Para Balestra, la acción cruel, aberrante y despiadada de un grupo de inhumanos criminales, demostraba una vez más su desprecio por la Constitución, la ley y las instituciones de la democracia; sostenía que la violencia no se detenía en las diferencias ideológicas de sus víctimas; que todas eran propicias para sembrar el caos y la anarquía, carcomiendo así la vida institucional, como metas o etapas tal vez de un derrotero inconfesable.
Para ellos la violencia infame y criminal hacía pensar una vez más en la hondura de la crisis moral y espiritual que sacudía a la República. Esa violencia, según el diputado Sueldo, no podría nunca realizar una sociedad justa, ni siquiera abrir el camino hacia ella, sino que la empujaría por el despeñadero del fracaso, del caos y de las tiranías más abominables; decía entonces que era tremendo que tanta gente de un lado y del otro cometiera, aprobase, o tolerase actos en los que la vida ajena fuera sacrificada, fuera aplastada en la calle como si no valiera nada.
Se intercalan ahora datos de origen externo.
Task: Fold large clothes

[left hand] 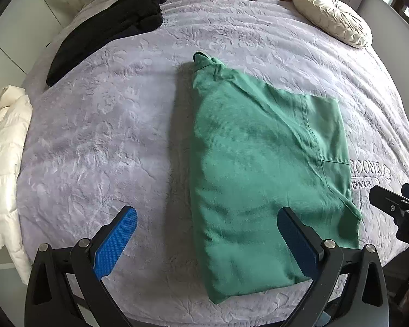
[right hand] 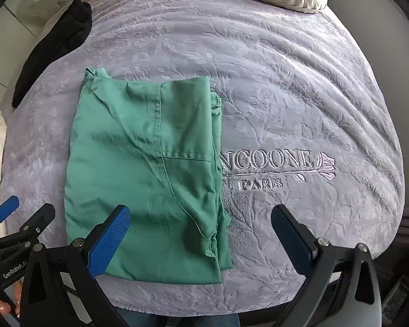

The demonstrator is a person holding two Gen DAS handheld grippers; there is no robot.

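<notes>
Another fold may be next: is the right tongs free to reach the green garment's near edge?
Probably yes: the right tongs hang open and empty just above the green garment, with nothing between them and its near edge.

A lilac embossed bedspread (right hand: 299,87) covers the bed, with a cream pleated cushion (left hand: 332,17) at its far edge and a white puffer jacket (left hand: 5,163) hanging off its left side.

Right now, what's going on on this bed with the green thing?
A person is folding clothes with a handheld gripper in each hand. The green garment lies folded into a neat rectangle on the lilac bedspread. Both the left gripper and the right gripper hang open above it, holding nothing. A black garment and a white puffer jacket lie off to the side.
</notes>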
Y lo más doloroso era que para mucha de esa gente - decía-, tampoco valía la vida propia.
Horacio Sueldo pensaba que algo profundamente malo estaba envenenando el torrente sanguíneo de la sociedad argentina, para haber llegado a ese punto que no era el final, que se suponía, ya entonces, era quizá uno de los mojones iniciales de un penoso camino.
Se reconocía la profundidad de la confusión en que se estaba sumergiendo a la República.
Se temía que la mera defensa de las instituciones, se fuera tornando un sonsonete sin eco popular; preocupaba en el Parlamento la impresión de no estar convencidos y de no poder convencer.
Varios pensaban que en ciertas capas populares estaban dando una penosa impresión, como sería la de defender privilegios de la clase política.
Mientras algunos diputados apostaban a la prudencia, otros decían, “no sea que estemos pecando de prudentes y la historia se nos venga encima sin que nos demos cuenta!”
Se preguntaban ¿Hasta cuándo seguirían despidiendo a sus difuntos, rivalizando en torneos de oratoria fúnebre?
Seguían preguntándose hasta cuándo.
Éstos veían el prestigio de la violencia criminal, prestigio para algunas mentes jóvenes y entonces reclamaban sacarlo de esas mentes, mediante una batalla psicológica, no de balas ni de cárceles, para ser desplazado por el prestigio de un cambio, profundo y acelerado, basado en coincidencias máximas.
Ellos sabían que se encontraban ante la anarquía de la violencia y suponían que se trataba de una guerra no declarada.
Se formulaban muchas preguntas y quizá teníanalgunas respuestas.